• What is needed: Lift out all lines below that contain "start".
━━ Data section
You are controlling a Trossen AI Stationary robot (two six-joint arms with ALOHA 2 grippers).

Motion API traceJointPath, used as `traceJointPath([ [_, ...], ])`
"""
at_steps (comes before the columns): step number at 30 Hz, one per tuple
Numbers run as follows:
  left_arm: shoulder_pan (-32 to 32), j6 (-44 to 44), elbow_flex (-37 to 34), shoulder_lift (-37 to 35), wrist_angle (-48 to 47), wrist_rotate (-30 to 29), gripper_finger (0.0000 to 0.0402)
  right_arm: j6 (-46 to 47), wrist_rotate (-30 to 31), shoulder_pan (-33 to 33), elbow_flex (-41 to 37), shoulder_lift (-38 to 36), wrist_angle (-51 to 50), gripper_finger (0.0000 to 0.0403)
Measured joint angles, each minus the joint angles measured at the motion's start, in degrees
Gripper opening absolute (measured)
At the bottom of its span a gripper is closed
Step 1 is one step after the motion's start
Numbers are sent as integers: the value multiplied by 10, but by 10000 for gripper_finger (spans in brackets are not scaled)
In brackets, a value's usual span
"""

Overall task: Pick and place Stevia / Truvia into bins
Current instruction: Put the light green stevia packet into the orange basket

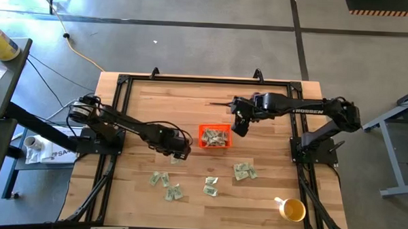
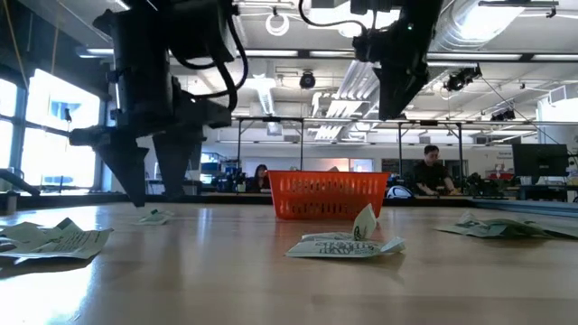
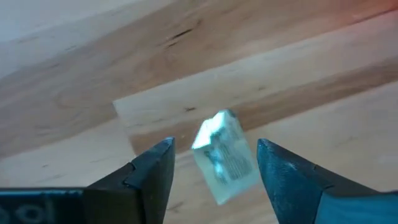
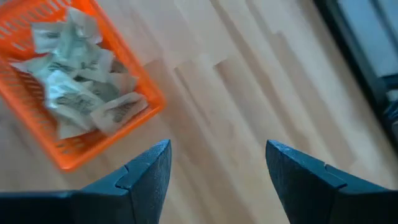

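Left pincer [image 3: 214,163] spread wide, empty, poised low over 1 Stevia packet [image 3: 222,154] flat on table [image 1: 269,188], just left of orange bin [image 1: 214,136]. Right pincer [image 4: 217,168] wide, empty, beside bin. Risk: thin paper sliding from closing fingertips; scraping wood likely.

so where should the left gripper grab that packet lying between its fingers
Come straight down with the left gripper and close across the packet on its long edges. It lies flat on the wood, angled between the open fingers, one corner slightly lifted, so a top pinch looks best.
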Motion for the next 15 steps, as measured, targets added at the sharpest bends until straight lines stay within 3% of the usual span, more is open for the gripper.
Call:
traceJointPath([
  [4,0,-1,1,38,8,4,241,-53,24,-23,0,0,10,252],
  [11,0,6,12,53,-2,6,229,-62,21,-51,0,0,15,252],
  [15,0,20,13,54,-22,2,185,-55,37,-58,0,0,16,252],
])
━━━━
• Result of the exercise:
Measured joint angles, each minus the joint angles measured at the motion's start, in degrees
Step 1 is one step after the motion's start

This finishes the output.